• [ABOUT THIS TASK]
A precise repetition of every line below is the required answer.

• [GIVEN INFORMATION]
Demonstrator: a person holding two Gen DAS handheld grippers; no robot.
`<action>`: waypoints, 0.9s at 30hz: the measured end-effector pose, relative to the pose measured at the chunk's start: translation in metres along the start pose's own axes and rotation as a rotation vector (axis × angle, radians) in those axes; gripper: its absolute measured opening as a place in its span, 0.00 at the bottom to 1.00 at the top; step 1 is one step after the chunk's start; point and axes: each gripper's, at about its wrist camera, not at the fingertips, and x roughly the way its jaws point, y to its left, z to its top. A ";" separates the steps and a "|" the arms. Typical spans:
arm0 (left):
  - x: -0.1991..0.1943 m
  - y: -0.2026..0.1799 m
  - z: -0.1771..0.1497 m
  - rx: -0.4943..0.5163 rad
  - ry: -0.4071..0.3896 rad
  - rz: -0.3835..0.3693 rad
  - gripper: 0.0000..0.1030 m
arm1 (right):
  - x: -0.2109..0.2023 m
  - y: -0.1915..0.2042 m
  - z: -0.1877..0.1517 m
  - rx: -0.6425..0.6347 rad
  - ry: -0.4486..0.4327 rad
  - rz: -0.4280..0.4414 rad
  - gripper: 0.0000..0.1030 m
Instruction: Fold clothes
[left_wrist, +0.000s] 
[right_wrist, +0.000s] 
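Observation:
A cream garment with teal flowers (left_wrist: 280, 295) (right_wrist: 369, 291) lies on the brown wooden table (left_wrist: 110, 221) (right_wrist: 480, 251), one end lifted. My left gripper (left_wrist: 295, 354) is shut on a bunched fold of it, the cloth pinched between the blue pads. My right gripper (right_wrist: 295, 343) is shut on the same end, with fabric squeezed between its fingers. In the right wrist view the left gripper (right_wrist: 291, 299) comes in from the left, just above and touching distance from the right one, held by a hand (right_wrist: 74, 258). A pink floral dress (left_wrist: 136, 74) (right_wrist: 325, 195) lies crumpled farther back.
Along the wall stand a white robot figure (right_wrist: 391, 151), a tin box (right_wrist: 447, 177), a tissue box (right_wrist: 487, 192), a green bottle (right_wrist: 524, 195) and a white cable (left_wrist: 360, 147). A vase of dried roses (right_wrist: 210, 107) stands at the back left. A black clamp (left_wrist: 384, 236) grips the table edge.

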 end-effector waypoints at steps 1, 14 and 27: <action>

• [EXERCISE RESPONSE]
Demonstrator: a person holding two Gen DAS handheld grippers; no robot.
`<action>`: waypoints, 0.9s at 30hz: the measured end-effector pose, relative to the pose measured at the chunk's start: translation in metres along the start pose's own axes and rotation as a rotation vector (axis × angle, radians) in those axes; gripper: its absolute measured opening as a place in its span, 0.00 at the bottom to 1.00 at the top; step 1 is one step after the chunk's start; point and axes: each gripper's, at about its wrist camera, not at the fingertips, and x roughly the way its jaws point, y to its left, z to its top. A ";" separates the steps and a "|" the arms. Typical spans:
arm0 (left):
  - x: -0.1991..0.1943 m
  - y: -0.2026..0.1799 m
  - z: -0.1771..0.1497 m
  - rx: -0.4943..0.5163 rad
  - ry: -0.4071..0.3896 rad
  - rz: -0.3835..0.3693 rad
  - gripper: 0.0000..0.1030 m
arm1 (right):
  - x: -0.2109..0.2023 m
  - y: -0.1915..0.2042 m
  - z: -0.1877..0.1517 m
  - rx: -0.6425..0.6347 rad
  - ry: -0.4486..0.4327 rad
  - rz: -0.4280..0.4414 rad
  - gripper: 0.0000..0.1030 m
Instruction: Fold clothes
[left_wrist, +0.000s] 
[right_wrist, +0.000s] 
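Observation:
A cream garment with teal flowers (left_wrist: 280, 295) (right_wrist: 369, 291) lies on the brown wooden table (left_wrist: 110, 221) (right_wrist: 480, 251), one end lifted. My left gripper (left_wrist: 295, 354) is shut on a bunched fold of it, the cloth pinched between the blue pads. My right gripper (right_wrist: 295, 343) is shut on the same end, with fabric squeezed between its fingers. In the right wrist view the left gripper (right_wrist: 291, 299) comes in from the left, just above and touching distance from the right one, held by a hand (right_wrist: 74, 258). A pink floral dress (left_wrist: 136, 74) (right_wrist: 325, 195) lies crumpled farther back.
Along the wall stand a white robot figure (right_wrist: 391, 151), a tin box (right_wrist: 447, 177), a tissue box (right_wrist: 487, 192), a green bottle (right_wrist: 524, 195) and a white cable (left_wrist: 360, 147). A vase of dried roses (right_wrist: 210, 107) stands at the back left. A black clamp (left_wrist: 384, 236) grips the table edge.
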
 end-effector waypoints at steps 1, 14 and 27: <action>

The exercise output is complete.